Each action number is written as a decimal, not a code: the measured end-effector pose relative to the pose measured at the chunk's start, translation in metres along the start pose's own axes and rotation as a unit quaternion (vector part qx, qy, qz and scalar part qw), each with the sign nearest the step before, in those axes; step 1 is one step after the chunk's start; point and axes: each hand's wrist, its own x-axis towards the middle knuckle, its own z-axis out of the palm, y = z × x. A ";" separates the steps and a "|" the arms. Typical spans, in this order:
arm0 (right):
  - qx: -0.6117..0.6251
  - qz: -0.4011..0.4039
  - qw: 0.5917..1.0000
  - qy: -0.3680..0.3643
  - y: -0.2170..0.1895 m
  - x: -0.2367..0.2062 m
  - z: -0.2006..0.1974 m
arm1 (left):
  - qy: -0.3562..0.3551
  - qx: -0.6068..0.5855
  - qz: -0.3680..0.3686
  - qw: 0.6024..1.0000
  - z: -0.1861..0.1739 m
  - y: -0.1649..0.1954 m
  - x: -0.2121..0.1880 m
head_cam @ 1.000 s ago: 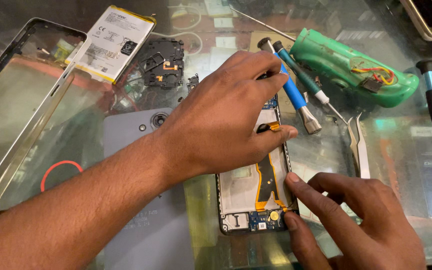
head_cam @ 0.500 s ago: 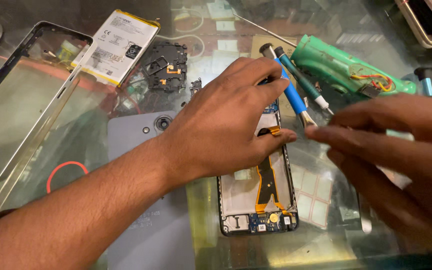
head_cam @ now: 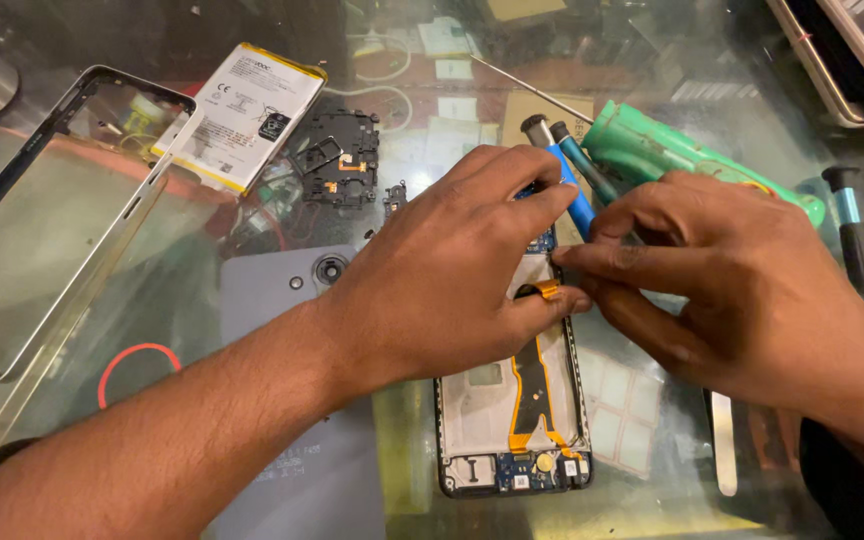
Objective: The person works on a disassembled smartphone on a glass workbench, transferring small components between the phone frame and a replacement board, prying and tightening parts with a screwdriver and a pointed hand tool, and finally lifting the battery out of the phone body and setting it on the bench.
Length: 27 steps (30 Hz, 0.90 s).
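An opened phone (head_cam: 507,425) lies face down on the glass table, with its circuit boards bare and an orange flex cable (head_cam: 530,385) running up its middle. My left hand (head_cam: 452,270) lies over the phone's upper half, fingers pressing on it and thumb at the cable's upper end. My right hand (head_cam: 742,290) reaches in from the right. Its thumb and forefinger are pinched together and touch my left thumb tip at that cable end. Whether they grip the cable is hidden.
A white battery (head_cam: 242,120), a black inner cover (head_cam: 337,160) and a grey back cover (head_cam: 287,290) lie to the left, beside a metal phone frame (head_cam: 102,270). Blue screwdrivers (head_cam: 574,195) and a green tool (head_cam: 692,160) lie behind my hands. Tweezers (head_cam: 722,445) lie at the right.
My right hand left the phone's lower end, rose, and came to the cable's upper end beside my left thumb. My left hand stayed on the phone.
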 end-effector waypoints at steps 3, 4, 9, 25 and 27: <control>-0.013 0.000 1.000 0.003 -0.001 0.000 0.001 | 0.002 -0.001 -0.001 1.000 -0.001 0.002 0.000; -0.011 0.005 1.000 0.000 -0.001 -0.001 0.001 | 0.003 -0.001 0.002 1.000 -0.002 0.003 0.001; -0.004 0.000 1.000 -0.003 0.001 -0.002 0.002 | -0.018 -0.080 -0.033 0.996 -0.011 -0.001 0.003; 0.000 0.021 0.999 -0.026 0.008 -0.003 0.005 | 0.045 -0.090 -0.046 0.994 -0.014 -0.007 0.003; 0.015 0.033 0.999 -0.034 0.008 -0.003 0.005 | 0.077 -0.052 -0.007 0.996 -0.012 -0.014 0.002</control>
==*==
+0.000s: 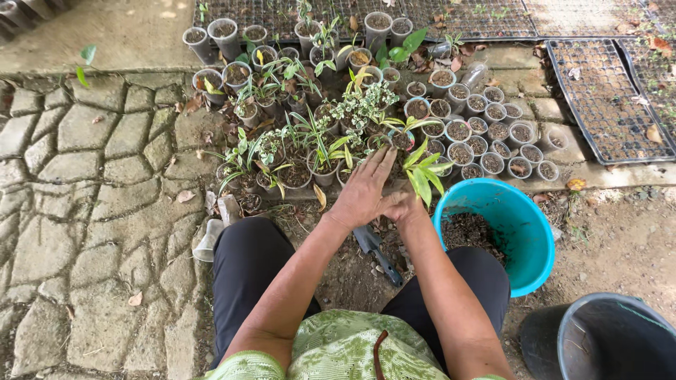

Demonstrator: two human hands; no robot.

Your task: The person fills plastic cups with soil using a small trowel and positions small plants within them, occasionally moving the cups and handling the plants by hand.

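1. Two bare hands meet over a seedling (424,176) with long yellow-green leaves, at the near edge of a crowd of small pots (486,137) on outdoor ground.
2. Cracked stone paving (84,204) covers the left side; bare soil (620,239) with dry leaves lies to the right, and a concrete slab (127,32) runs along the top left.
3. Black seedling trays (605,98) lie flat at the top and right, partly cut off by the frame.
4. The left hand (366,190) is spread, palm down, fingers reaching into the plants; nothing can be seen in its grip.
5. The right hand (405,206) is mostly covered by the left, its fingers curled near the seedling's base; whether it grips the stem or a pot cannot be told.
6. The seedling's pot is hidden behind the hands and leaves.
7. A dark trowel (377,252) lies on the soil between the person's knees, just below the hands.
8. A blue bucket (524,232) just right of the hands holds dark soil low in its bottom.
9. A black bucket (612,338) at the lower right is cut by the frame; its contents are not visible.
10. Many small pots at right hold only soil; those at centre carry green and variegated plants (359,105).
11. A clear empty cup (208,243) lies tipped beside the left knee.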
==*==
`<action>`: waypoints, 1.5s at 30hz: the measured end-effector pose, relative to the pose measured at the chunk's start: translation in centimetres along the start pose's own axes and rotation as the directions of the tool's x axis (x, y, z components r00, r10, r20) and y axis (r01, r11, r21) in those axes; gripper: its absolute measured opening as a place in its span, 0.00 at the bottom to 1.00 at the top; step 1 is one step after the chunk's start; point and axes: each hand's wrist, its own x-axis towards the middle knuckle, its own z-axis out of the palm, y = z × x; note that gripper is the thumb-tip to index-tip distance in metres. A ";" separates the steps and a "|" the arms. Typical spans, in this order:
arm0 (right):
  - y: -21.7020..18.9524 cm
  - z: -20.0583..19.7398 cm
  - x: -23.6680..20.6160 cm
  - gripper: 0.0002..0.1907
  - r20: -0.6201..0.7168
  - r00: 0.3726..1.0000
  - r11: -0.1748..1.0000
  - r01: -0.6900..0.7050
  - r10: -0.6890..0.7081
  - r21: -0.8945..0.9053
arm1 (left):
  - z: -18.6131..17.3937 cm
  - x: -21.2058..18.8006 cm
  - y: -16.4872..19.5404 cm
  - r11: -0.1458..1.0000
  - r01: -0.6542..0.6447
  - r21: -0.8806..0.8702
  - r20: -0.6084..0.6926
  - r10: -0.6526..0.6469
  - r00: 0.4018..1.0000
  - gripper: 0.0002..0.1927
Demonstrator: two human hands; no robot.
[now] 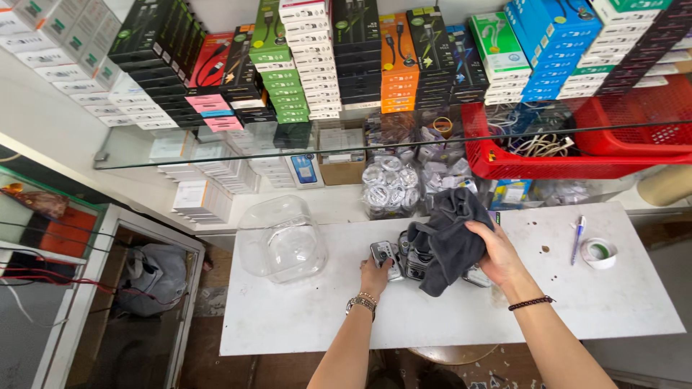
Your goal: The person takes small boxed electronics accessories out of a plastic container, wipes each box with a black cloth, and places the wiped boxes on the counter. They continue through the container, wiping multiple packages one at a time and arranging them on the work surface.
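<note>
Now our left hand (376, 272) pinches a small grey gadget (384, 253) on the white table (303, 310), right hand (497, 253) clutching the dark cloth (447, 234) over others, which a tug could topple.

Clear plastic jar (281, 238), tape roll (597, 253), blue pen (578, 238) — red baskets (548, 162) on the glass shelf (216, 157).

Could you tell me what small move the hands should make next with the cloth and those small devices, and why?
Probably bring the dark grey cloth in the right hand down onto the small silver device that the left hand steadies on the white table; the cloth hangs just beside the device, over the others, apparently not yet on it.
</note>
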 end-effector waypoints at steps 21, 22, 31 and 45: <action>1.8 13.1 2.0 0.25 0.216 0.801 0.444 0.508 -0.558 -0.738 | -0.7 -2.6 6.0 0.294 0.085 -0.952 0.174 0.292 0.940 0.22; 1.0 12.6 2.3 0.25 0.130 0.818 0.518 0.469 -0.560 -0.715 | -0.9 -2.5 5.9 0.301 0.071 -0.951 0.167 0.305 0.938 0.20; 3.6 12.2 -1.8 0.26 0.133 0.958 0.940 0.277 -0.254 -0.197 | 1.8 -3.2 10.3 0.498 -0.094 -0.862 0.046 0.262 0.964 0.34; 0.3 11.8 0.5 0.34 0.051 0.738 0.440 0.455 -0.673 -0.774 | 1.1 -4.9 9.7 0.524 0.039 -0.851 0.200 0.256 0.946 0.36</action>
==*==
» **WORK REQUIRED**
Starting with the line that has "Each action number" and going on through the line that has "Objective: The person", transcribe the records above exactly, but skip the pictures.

» **RESPONSE FOR THIS EXERCISE**
Each action number is written as a decimal, not a code: the measured end-effector pose relative to the pose measured at the chunk's start, translation in metres along the start pose's own axes and rotation as a unit quaternion (vector part qx, qy, qz and scalar part qw), each with the sign nearest the step before, in those axes; step 1 is one step after the chunk's start; point and axes: each hand's wrist, its own x-axis towards the middle knuckle, its own z-axis out of the palm, y = z × x. A ";" separates the steps and a "|" the arms. Typical spans, in this order:
arm0 (right):
  - qx: -0.6117..0.6251
  - qz: -0.4011..0.4039
  - qw: 0.5917..1.0000
  - qy: -0.3680..0.3643
  - y: -0.2170..0.1895 m
  - x: -0.2367..0.2062 m
  - z: -0.2006..0.1974 m
arm1 (left):
  - qy: -0.3562..0.3551
  - qx: -0.6068..0.5855
  - qz: -0.3680..0.3686
  - qw: 0.6024..1.0000
  - z: -0.1861..0.1739 m
  - y: -0.1649..0.1954 m
  - x: -0.2121..0.1880 m
head_cam @ 1.000 s ago: 
head_cam @ 0.500 s ago: 
head_cam @ now: 
Objective: The person works on a disassembled smartphone on a glass workbench, transferring small components between the phone frame and a replacement board, prying and tightening parts with a screwdriver and a pointed hand tool, and finally lifting the battery out of the phone body and setting it on the bench.

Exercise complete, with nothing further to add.